Dinah picks up the sleeping puppy, curling her arms around him and gesturing for Ollie to pick up the other. "That's easy. Arrow," she dips her head towards the pup in her arms, "And Canary." She nods at the one in Ollie's.
"I feel like you're trying to turn these two pups into some weird metaphorical representation of our relationship. Or, you're calling me stupid because, Arrow, is the idiot who kept traveling through the entertainment center trying to choke himself to death on wires because he couldn't just go around."
Dinah pats his cheek and gives him this look- You tell yourself whatever makes you feel better, honey- and just leaves him standing in the kitchen.
Oliver already knows they're keeping these dogs. And he knows he's going to have to defend the name choices to his Trekkie of a son Connor, the traitor, and hope that Mia and Roy don't encourage the furballs' adventurous tendencies while setting them up in mock war battles, because, really, these are his kids and he knows them.

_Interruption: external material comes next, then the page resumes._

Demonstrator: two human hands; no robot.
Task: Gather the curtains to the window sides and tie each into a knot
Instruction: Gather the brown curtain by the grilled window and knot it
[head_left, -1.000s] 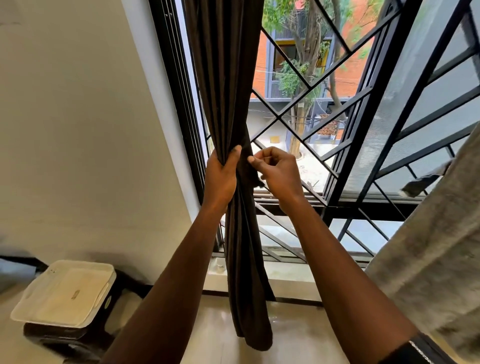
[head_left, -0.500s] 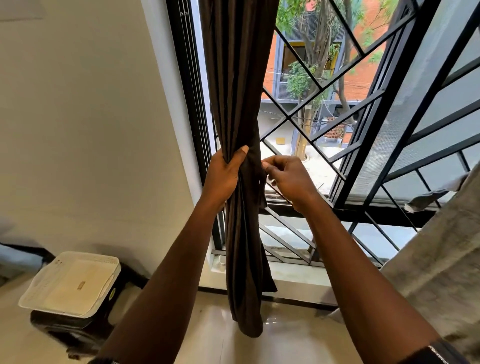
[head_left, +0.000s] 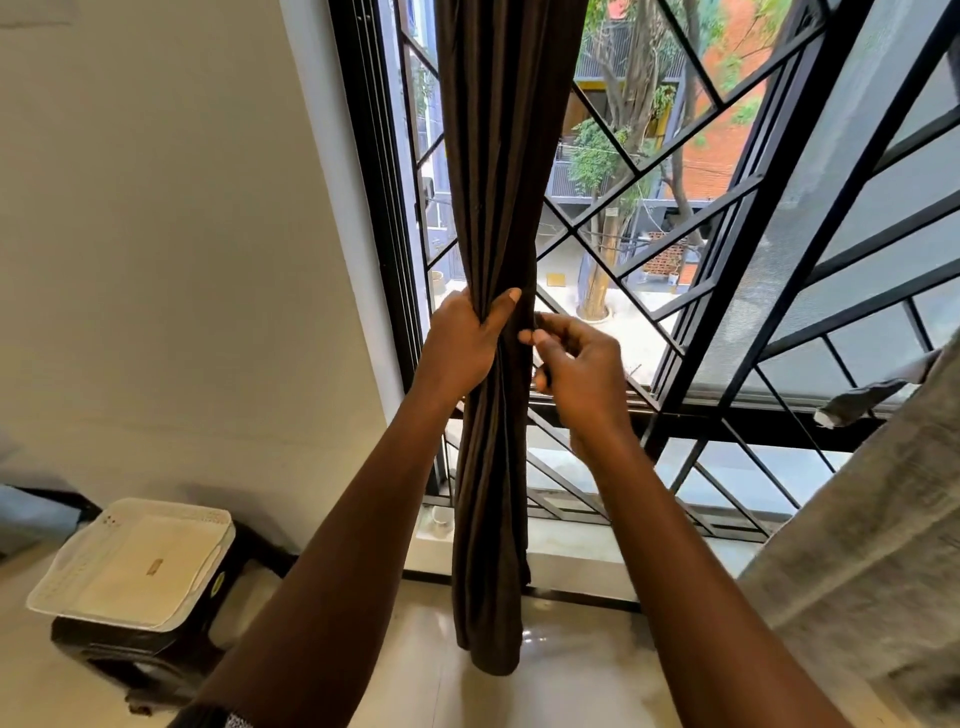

But they're keeping these dogs and he's actually happy about that, he thinks, because dogs are way better than birds. Except for his Pretty Bird of course, but that's neither here nor there.
Oliver looks down at little Canary in his arms and she looks a cross between amused and annoyed and he's seen that look before. "Well, I'm really confused about my emotions. But, I guess we're going to be stuck together."